Les critiques se concentrent particulièrement sur les spéculations entourant un éventuel changement de la Constitution. Des opposants redoutent que le débat actuel ouvre la voie à des réformes susceptibles de toucher à l’architecture institutionnelle du pays avant l’échéance présidentielle de 2028. À ce stade, aucune disposition du texte adopté par le Parlement ne prévoit explicitement une modification du nombre ou de la durée des mandats présidentiels. Les accusations de préparation d’un troisième mandat relèvent donc du débat politique et non du contenu officiellement adopté de la proposition de loi. Cette distinction est essentielle pour éviter toute confusion entre les faits établis et les interprétations des différents acteurs.

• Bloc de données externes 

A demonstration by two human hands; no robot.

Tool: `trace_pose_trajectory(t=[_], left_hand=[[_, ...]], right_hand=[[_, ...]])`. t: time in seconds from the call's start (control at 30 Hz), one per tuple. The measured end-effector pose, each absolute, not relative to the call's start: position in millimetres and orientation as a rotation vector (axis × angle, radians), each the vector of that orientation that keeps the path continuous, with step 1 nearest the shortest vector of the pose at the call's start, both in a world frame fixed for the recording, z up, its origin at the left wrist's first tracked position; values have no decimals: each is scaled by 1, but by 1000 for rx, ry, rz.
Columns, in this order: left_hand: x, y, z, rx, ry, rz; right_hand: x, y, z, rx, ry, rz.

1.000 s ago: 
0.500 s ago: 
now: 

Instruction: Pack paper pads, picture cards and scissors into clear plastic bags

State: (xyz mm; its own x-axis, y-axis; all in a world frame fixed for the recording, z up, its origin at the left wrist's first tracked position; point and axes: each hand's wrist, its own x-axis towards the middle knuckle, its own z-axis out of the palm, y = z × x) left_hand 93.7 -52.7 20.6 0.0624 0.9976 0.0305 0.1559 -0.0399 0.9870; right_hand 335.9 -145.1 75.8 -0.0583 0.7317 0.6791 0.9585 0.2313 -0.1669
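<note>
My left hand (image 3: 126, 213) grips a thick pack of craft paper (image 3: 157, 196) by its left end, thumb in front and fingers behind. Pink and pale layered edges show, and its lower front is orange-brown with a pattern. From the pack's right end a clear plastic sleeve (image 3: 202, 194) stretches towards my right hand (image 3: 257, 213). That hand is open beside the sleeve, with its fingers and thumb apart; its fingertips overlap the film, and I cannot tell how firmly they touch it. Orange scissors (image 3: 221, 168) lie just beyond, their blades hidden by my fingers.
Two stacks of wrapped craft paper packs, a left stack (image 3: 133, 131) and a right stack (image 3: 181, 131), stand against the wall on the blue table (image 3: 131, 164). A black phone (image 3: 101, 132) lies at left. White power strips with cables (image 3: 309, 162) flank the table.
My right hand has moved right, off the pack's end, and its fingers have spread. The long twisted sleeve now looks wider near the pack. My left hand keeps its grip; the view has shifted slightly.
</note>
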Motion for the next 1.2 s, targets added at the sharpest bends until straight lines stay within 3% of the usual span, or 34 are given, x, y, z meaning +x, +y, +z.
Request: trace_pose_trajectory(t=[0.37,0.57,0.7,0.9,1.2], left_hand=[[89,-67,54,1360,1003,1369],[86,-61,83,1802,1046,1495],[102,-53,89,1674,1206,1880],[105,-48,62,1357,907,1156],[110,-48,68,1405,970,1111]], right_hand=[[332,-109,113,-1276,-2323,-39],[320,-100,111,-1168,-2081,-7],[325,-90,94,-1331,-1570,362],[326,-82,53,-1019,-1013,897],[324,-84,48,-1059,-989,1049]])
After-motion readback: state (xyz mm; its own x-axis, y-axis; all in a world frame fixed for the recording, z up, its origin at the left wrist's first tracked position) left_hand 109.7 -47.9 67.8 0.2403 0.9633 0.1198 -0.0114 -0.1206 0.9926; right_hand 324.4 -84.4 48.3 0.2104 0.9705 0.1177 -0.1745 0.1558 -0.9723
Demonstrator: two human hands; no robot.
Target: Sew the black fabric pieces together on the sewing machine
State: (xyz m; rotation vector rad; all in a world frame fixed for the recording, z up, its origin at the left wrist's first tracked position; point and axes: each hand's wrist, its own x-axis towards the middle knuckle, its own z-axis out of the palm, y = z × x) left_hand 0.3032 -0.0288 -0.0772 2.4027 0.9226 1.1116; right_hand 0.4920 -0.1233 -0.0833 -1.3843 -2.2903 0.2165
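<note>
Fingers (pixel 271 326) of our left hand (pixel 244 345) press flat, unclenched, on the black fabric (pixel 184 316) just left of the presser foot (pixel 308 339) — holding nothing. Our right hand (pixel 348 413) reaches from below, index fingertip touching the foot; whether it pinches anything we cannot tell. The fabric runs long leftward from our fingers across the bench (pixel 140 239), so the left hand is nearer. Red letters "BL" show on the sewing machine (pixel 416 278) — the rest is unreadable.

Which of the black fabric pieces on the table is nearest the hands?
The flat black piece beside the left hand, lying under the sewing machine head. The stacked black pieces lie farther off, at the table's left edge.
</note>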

Le débat autour du référendum s’inscrit dans une séquence politique ouverte depuis plusieurs mois. À l’Assemblée nationale, le texte avait déjà suscité de vifs échanges avant son adoption à une très large majorité, avec 348 voix favorables sur 351 votants. Plusieurs élus de l’opposition avaient alors boycotté ou contesté les discussions, estimant que les priorités nationales devraient davantage porter sur la sécurité dans l’Est du pays, la situation économique et les réformes sociales.
Cette nouvelle étape parlementaire confirme néanmoins la détermination de la majorité à poursuivre le processus législatif. Une fois l’harmonisation achevée entre les deux chambres, le texte devra être transmis au chef de l’État pour promulgation. Son entrée en vigueur permettrait alors à la RDC de disposer, pour la première fois, d’une loi spécifique définissant les procédures d’organisation d’un référendum national.

L’histoire politique récente de la RDC montre que toute discussion liée aux mécanismes de révision constitutionnelle ou de consultation populaire suscite rapidement des débats passionnés. Les controverses observées aujourd’hui rappellent celles qui avaient accompagné plusieurs réformes institutionnelles au cours de la dernière décennie, chaque camp invoquant la défense de la démocratie et du respect de la Constitution. Dans les prochains mois, l’évolution du dossier dépendra autant du parcours législatif final du texte que de la capacité des acteurs politiques à convaincre l’opinion publique de leurs intentions réelles.
La solution immédiate reste l’achèvement de l’harmonisation entre le Sénat et l’Assemblée nationale. Au-delà de cette étape technique, le véritable enjeu sera de savoir si cette loi restera un simple instrument d’encadrement juridique du référendum ou si elle constituera le point de départ d’un débat plus large sur l’avenir institutionnel de la République démocratique du Congo. Une question qui continuera, sans aucun doute, d’alimenter les discussions politiques jusqu’aux prochaines échéances électorales.